▸ **WORK TO BE COMPLETED**
Give back the whole listing verbatim, printing none of its pictures.

▸ **RAW DATA**

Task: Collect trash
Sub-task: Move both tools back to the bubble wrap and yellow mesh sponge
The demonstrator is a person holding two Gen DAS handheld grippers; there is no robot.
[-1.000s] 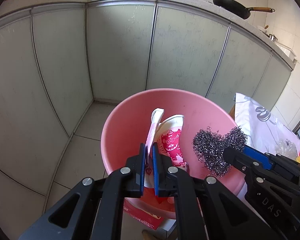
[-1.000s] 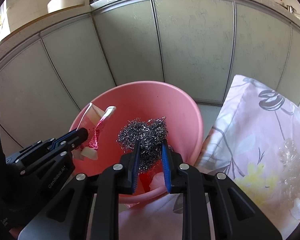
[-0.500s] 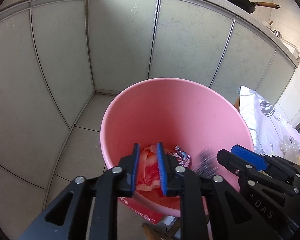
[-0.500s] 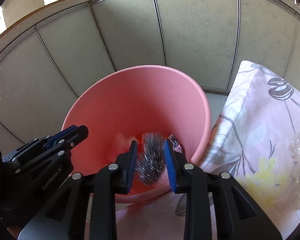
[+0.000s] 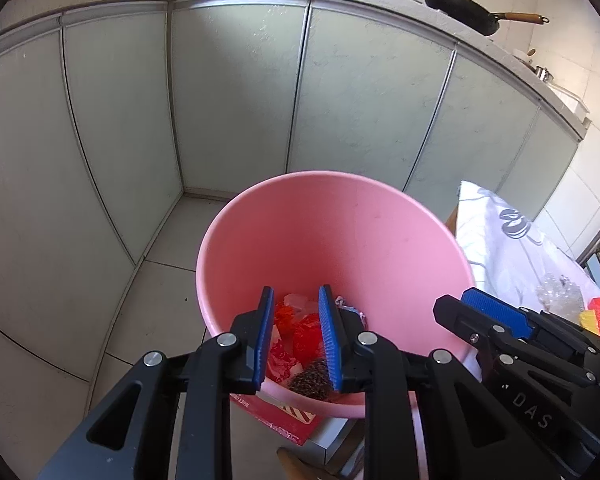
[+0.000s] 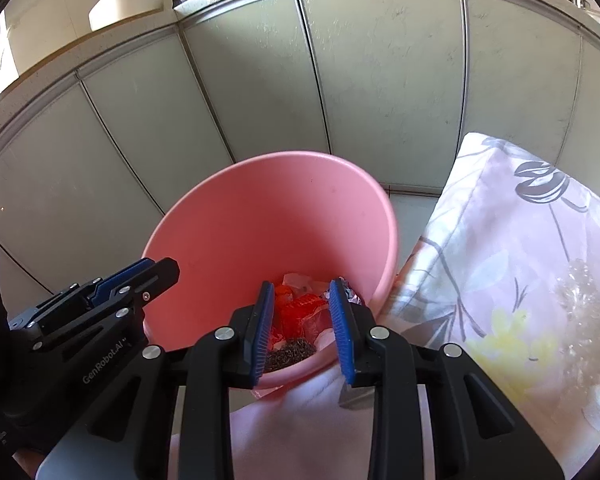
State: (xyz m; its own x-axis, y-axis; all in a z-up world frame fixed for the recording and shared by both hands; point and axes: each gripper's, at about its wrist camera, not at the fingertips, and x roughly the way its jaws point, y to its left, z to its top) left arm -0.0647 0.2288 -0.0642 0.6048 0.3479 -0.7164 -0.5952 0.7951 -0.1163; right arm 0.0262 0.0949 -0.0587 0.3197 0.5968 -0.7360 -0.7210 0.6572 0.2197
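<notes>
Steel wool (image 5: 311,379) in pink bucket (image 5: 340,216) bottom, below fingers; left gripper (image 5: 298,334) just opened, empty; right gripper (image 6: 305,326) parted, empty.

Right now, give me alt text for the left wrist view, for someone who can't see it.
The open left gripper hangs empty above a pink bucket holding red wrappers and a steel wool scrubber. The right gripper is at the right, grey cabinets behind.

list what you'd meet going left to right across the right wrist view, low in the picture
left gripper → pink bucket → right gripper, its jaws apart over the trash → flowered cloth → clear crinkled plastic
</notes>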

▸ **OUTPUT FOR THIS TASK**
Task: Collect trash
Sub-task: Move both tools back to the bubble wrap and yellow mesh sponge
The demonstrator is a person holding two Gen DAS handheld grippers; there is no robot.
[-1.000s] 
[-1.000s] 
[-0.500s] 
[-0.500s] 
[+0.000s] 
[+0.000s] 
State: (xyz m; its own x-axis, y-axis; all in a z-up world frame fixed for the recording and shared by both hands; point and axes: each gripper's, at about its wrist camera, not at the fingertips, and x roughly the way its jaws point, y to its left, z to its top) left arm -0.0647 0.2288 -0.0642 0.6048 0.3479 -0.7164 -0.5952 0.7951 -0.1163; right arm 0.0262 0.0949 -0.0587 0.3197 0.5968 -0.7360 -0.7210 0.6572 0.2197
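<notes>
Steel wool (image 5: 311,379) in pink bucket (image 5: 340,216) bottom, below fingers; left gripper (image 5: 298,334) just opened, empty; right gripper (image 6: 305,326) parted, empty.

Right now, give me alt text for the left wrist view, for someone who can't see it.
The open left gripper hangs empty above a pink bucket holding red wrappers and a steel wool scrubber. The right gripper is at the right, grey cabinets behind.

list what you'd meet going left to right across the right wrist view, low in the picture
left gripper → pink bucket → right gripper, its jaws apart over the trash → flowered cloth → clear crinkled plastic
</notes>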

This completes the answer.